Und genau in dieser Welt wächst ein Satz wie ein Schlag ins Gesicht: „Von Soldatengräbern bleiben nur Sommergräser." Kein Pathos, kein Trost, keine Namen. Nur Gras. Wir haben uns selbst ausgelöscht, alles geopfert – und am Ende wächst dort eben dieses Gras. Vielleicht ist es Reue, vielleicht bloß eine Feststellung. Vielleicht ist es sogar der Versuch, es schön klingen zu lassen. Aber es bleibt die nüchterne Wahrheit einer Welt, die keinen Heldenmut kennt, sondern nur Kreisläufe.
Und genau das ist der Trost. Nicht die Menschheit. Nicht die Gesellschaft. Sondern der einfache, radikale Gedanke, dass wir alle Teil dieses Systems sind. Wir vergehen, wir werden Kompost, unsere Atome werden zu Erde, zu Wasser, zu Gras. Und das genügt. Wir sind Teil von etwas Riesigem – der Erde, der Biosphäre, dem großen Ganzen.

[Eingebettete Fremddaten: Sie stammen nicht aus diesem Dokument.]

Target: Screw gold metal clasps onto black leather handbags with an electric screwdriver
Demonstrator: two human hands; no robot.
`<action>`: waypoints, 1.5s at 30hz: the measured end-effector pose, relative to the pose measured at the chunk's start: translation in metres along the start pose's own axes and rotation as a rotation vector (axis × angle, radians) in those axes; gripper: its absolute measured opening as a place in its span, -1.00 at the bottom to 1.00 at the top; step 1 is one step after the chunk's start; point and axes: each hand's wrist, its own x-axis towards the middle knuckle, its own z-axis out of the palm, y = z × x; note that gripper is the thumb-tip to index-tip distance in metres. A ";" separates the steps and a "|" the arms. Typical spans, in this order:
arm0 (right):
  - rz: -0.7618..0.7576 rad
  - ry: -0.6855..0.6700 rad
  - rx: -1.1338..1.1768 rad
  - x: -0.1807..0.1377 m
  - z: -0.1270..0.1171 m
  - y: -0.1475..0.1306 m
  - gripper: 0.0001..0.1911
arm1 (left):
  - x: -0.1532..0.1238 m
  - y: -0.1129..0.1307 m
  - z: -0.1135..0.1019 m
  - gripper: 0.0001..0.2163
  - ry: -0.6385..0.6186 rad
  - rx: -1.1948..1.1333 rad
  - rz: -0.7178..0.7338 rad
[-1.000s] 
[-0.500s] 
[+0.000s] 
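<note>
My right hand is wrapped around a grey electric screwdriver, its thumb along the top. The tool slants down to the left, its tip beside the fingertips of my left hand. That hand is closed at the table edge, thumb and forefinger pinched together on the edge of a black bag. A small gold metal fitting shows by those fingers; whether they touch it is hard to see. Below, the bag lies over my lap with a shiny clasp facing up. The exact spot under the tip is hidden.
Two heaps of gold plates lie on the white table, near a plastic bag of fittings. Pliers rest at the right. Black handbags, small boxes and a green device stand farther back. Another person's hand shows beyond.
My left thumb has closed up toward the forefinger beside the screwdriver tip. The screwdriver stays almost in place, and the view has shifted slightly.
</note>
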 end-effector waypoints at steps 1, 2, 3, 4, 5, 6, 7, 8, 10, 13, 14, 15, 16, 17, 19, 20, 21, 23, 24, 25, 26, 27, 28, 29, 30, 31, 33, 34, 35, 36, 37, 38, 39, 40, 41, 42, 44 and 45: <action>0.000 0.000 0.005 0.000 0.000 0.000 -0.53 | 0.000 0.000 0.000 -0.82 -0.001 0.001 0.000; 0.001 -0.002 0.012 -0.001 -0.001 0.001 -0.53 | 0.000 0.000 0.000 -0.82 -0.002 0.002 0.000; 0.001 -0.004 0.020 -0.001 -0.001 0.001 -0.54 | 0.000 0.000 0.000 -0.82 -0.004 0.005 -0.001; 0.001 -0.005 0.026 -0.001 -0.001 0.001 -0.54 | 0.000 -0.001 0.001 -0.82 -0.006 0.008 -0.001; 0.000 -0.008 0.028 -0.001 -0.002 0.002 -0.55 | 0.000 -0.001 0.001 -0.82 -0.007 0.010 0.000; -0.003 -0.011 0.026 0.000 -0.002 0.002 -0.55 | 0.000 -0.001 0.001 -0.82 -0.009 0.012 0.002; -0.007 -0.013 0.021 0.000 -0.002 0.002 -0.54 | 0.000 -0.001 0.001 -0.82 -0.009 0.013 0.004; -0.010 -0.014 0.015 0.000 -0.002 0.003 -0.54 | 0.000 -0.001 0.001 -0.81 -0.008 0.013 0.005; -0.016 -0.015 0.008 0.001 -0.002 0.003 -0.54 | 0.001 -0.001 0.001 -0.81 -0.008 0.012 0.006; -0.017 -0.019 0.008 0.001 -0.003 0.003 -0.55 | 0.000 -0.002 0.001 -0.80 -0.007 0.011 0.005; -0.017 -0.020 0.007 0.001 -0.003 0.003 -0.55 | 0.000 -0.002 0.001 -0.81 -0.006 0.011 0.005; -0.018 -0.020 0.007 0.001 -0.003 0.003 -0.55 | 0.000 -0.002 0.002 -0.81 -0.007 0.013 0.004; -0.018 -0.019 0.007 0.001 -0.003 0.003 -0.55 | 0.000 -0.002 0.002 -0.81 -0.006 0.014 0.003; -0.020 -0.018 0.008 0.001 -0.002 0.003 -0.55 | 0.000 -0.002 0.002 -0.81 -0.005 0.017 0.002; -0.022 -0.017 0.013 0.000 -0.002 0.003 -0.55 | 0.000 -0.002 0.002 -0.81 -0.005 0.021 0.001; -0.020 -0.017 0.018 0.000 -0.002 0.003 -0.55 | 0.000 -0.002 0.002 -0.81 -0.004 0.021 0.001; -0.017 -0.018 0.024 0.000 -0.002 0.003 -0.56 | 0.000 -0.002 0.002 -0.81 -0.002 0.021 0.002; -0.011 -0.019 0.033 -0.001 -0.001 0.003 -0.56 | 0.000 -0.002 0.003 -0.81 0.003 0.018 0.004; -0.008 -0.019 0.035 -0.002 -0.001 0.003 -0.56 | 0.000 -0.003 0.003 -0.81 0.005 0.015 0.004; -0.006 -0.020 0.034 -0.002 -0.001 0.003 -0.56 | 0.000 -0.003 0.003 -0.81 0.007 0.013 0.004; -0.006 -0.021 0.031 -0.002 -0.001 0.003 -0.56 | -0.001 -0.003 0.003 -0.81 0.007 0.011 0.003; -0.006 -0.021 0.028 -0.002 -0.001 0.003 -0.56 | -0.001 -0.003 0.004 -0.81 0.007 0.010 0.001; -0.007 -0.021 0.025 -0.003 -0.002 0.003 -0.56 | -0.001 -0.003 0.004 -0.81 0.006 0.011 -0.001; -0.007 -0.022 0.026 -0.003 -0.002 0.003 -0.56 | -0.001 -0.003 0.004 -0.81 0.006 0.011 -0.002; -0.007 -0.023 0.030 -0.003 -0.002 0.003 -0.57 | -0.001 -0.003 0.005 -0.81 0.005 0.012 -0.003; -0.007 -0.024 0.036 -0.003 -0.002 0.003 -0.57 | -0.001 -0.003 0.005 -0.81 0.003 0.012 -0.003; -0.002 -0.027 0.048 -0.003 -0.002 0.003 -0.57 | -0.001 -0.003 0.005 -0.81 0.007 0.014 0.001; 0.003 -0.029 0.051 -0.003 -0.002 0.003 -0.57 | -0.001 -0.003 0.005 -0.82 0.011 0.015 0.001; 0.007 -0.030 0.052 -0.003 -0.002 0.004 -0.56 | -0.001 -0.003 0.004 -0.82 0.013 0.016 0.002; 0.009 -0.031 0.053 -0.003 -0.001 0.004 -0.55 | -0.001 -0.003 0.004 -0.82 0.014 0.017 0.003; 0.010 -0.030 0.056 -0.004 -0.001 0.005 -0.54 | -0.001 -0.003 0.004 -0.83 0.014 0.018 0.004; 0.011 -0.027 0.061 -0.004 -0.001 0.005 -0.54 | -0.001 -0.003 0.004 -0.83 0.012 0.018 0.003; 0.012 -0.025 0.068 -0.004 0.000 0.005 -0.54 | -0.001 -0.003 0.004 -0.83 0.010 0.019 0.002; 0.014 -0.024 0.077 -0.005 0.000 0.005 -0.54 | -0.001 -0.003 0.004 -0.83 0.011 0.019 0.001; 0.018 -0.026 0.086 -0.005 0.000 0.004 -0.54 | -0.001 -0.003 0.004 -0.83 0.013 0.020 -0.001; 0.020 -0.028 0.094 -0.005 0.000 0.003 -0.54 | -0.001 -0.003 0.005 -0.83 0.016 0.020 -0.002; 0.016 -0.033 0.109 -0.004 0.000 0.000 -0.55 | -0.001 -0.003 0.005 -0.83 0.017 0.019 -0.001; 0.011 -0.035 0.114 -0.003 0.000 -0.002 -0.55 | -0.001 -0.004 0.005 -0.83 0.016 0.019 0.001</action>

Doch zeigt es auch wieder mal härtere Lebensbedingungen machen keine besseren Menschen. Sie lassen den Menschen in den Überlebensmodus fallen. Das heißt nicht, dass die Welt verloren ist. Das heißt nur, diese Welt beginnt, wie unsere begann. Aber für diese Welt, für diesen Anfang, sind die Soldaten gestorben. Und alle anderen auch. Und alles andere auch.
Und trotzdem ist da auch etwas Tröstliches drin. Ich glaube nicht an eine Seele. Aber ich glaube, dass wir immer Teil des Ganzen sind. Ob als Atome, die schon uralt sind, oder als Kompost. Als Einfluss auf eine Wolke, die von Italien nach Oberammergau zieht. (siehe FdMK 6.2: Ich hab ne Wolke gestreichelt).
Es genügt, ein sterblicher Mensch zu sein, ein Teil der Biosphäre, ein Teil der Welt, ganz buchstäblich. Das ist unglaublich viel.